@bob123321
So I just managed to do this last night with 5 TL-SG308e switches. It's a rather odd setup, but I think I've made heads or tails of it. I'll try explain how it works and how it translates to other settings in other switches.
Untagged ports - These are the ports that you want to assign to a VLAN. These are the ports the switch will add the VLAN tag to the traffic. This is pretty straight forward to normal setups.
Tagged ports - These are your trunk ports. What seems to be weird to me with this is every VLAN that you want to forward on the TRUNK lines need to be specified as tagged.
So, if you have VLAN100 setup with ports 2,3 and a trunk port of 8, you would setup VLAN100 with port 2 and port 3 as untagged, and port 8 as tagged. Then if you have VLAN101 setup on port 4 and a trunk port of 8, you'd setup VLAN101 with port 4 untagged and port 8 as tagged. The strange thing I found in the documentation, it says to leave all the ports defined as VLAN1 (default), but if you want to pass VLAN1 on your trunk line for a management network, you need to edit VLAN1 to change port 8 to tagged also. I also had some strange DHCP cross over when I left all ports in VLAN1, so I only left ports I wasn't using in VLAN1 and ignored the notice from the documentation. This would then give you port 8 as your trunk line and then ports 2, 3 in VLAN100 and port 4 in VLAN101, and ports 5,6,7 in VLAN1.
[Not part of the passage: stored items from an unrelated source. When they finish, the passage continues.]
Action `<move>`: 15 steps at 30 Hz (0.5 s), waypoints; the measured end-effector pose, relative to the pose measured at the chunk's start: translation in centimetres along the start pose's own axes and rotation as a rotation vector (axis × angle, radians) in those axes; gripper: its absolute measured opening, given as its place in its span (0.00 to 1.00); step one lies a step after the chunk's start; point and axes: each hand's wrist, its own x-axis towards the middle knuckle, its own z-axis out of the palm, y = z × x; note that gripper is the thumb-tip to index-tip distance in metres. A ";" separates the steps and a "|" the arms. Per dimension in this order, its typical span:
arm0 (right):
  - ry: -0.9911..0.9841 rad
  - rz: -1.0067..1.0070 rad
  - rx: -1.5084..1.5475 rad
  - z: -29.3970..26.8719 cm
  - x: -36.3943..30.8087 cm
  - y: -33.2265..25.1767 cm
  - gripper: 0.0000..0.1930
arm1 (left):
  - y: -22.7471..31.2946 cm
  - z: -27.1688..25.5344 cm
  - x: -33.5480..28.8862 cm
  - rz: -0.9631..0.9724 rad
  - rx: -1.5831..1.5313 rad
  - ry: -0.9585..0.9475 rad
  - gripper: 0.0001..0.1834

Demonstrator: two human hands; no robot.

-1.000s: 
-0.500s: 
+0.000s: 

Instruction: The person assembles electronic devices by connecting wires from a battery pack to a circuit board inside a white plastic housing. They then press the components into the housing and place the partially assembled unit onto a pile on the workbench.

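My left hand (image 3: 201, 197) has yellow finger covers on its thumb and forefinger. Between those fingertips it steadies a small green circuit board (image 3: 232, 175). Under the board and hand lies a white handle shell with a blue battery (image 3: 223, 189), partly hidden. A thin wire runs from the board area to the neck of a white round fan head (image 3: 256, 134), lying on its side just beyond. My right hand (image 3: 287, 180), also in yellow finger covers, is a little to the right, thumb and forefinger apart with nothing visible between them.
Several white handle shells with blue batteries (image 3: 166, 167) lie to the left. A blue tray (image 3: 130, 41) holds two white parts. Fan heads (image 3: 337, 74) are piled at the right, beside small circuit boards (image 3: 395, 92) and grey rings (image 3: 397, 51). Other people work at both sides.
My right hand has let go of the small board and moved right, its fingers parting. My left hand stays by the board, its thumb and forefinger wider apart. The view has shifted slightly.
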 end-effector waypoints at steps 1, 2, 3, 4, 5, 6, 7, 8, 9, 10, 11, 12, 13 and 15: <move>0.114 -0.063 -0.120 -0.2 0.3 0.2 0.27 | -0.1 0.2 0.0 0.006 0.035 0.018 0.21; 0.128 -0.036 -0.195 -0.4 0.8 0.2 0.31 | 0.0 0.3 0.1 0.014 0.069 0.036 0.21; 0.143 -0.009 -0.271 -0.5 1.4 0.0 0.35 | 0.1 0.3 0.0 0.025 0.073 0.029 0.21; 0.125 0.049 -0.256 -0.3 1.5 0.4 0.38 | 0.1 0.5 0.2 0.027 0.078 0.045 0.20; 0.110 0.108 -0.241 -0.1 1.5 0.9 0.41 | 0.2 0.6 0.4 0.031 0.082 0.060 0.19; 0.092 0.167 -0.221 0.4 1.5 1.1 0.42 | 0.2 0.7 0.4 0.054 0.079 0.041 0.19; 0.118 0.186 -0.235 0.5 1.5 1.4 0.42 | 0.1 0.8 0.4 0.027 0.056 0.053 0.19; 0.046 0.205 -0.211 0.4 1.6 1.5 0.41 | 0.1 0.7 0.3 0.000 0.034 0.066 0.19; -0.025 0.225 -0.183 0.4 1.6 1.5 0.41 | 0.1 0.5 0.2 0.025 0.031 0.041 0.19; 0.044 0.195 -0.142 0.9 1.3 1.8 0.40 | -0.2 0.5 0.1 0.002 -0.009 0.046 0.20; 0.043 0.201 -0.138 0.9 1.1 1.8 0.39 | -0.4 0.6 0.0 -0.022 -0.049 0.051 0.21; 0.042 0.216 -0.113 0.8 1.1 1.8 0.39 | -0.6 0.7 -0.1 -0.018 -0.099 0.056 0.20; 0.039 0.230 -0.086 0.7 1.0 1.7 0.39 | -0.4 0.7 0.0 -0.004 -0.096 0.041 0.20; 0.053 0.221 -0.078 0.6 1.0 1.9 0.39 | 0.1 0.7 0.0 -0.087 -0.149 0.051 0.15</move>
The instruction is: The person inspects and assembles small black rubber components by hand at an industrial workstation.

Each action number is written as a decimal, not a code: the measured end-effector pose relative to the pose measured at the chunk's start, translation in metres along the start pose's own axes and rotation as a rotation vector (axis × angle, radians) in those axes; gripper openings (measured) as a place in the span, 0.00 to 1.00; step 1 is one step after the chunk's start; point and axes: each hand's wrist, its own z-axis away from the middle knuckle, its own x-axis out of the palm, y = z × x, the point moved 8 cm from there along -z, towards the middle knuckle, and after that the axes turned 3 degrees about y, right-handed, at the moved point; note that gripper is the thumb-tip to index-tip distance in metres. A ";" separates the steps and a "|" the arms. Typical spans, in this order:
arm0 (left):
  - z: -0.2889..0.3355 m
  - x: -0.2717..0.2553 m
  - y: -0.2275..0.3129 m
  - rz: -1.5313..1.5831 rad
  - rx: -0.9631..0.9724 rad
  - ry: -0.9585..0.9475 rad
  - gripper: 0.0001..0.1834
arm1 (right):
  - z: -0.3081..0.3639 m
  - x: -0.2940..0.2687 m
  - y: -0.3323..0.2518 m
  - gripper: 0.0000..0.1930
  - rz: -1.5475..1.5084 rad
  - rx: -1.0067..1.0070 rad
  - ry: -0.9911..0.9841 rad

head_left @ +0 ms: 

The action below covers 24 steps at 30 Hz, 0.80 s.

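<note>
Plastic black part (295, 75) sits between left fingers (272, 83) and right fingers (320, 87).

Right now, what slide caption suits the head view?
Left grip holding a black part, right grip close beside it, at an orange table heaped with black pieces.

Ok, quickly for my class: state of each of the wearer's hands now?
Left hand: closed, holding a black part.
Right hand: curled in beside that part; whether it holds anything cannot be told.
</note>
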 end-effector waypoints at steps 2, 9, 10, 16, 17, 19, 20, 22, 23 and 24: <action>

The weird part for me and the missing setup I had trouble with is the 802.1q PVID Setting. As best as I can tell, this is where you actually assign the VLAN to the port. So for my example setup under PVID Setting, set Port 2 and Port 3 to 100 for VLAN100 (assuming you used 100 as your ID) and the Port 4 to 101 for VLAN101. Leave the rest set to 1. The PVID Setting appears to be how it actually tags the VLAN ID onto the traffic. Without it, my setup only worked with VLAN1 but once I setup the PVID everything across my VLANS worked well.
One thing I did do which may or may not be necessary was create all my VLANs on each switch. Even if I didn't have any ports to define on that switch, I included it in the tagged ports just in case.
You also have to watch out that you can't assign the switches IP address to a VLAN. It always seems to stay on VLAN1, which made me change slightly how I setup my VLANs, but in the end it worked out.
It's definitely a strange setup process where you have to configure the same thing in 2 places, but it works pretty well once you understand that. I hope this explains a little better how TP-Link settings translate to normal VLAN setups.